Sunday, 18 December 2011
By Tom Zuniga
This has been a fun series of posts — both to write my story and to hear yours. I was so inspired by all the feedback from Part 2, and I hope you all will boldly share your stories in the comments of this final post as well.
Love your stories.
So, for the last time, let me hand it off to my musically illustrious blogging companion and let him introduce this final “heart-stirring” topic:
Brandon’s heart is predictable, and I suppose mine is as well.
My heart is writing.
When I think back to my Edenesque upbringing in eastern Pennsylvania, there was a particular reason why I enjoyed escaping to the Methodist church parking lot time and time again. My story-driven mind was always tabulating tales of thrills and glory. Riding my bike to that church with my siblings and cousin — or even alone — enabled me to act out some of my fantastic fictional creations.
Back at my house, I was often writing. I got my first journal when I was 7 or 8 years old and I would fill up many notebooks with my stories. Even wrote three “books” as a kid, distributing them to my extended family. Remember my inaugural “Creator” post, when I blogged about my magnum opus, Invisble Jonny (misspelling intentionally unintentional)? Good times.
I’ve been writing for almost as long as I can remember, and yet I entered college wholly ignorant of pursuing writing academically. I actually started out college as a math major firmly set on never taking another English or writing class again. I just didn’t like writing or reading for grades.
I’m so thankful God opened the eyes of my heart by the end of that first year; three years later, I graduated with an A.B. in English.
So here I am, for better or worse. I feel in my bones that God’s given me this calling to write in whatever form He’d have me do so, and I’m thankful for the encouragement and support from countless family members and friends regarding this assertion.
I love to write about the silly things (I mean, hello), but I really love to write about the serious stuff of life that deeply matters.
One of my first committed steps into writing came with crafting my first novel over two years ago — an arduous journey that still continues today.

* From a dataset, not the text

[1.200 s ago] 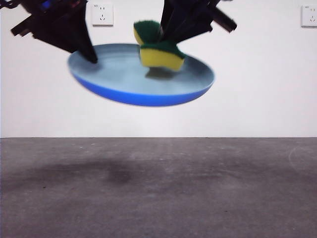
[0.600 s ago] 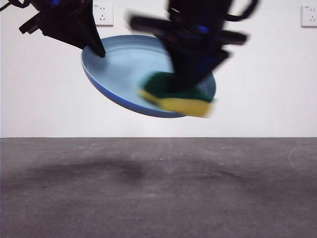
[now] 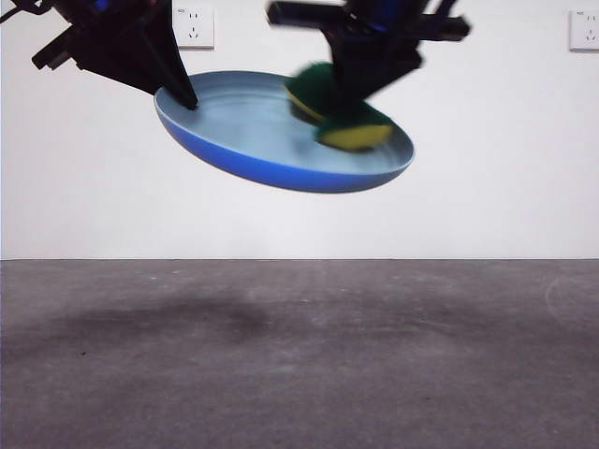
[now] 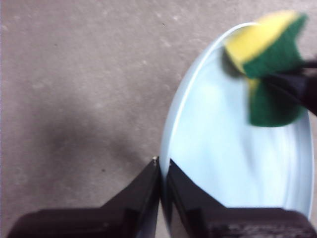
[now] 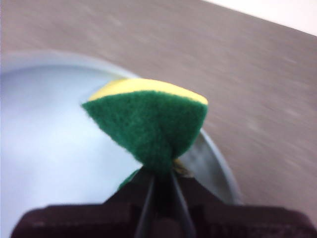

This story borrows many elements from my own life, and I long for the day when you all may read it.
I love how Brandon Heath sums up this series, regarding his heart for music: “I didn’t have a Plan B. I would argue [my music] is Plan A. Cause God is tapped in to this. He loves our heart. And a lot of times, I believe we’re afraid to follow this.”
I agree. I was totally afraid to follow my heart transitioning from high school to college. Writing? I mean, yeah, I love it, but how can I make a living by writing? How will that pay the rent, fill my stomach? Am I even that good?
Five years later, I don’t pretend to live doubt-free. I still wonder where my heart for writing will lead me. But I no longer wonder what’s in my heart. And, like Brandon, I truly feel that God is tapped into this.
Five years later, I’m still alive, still paying rent and grocery bills.
And still writing.
What about you? What is your heart? Is it a hobby, a career, a people group, a place? Is God tapped into it, or are you afraid to let God have control?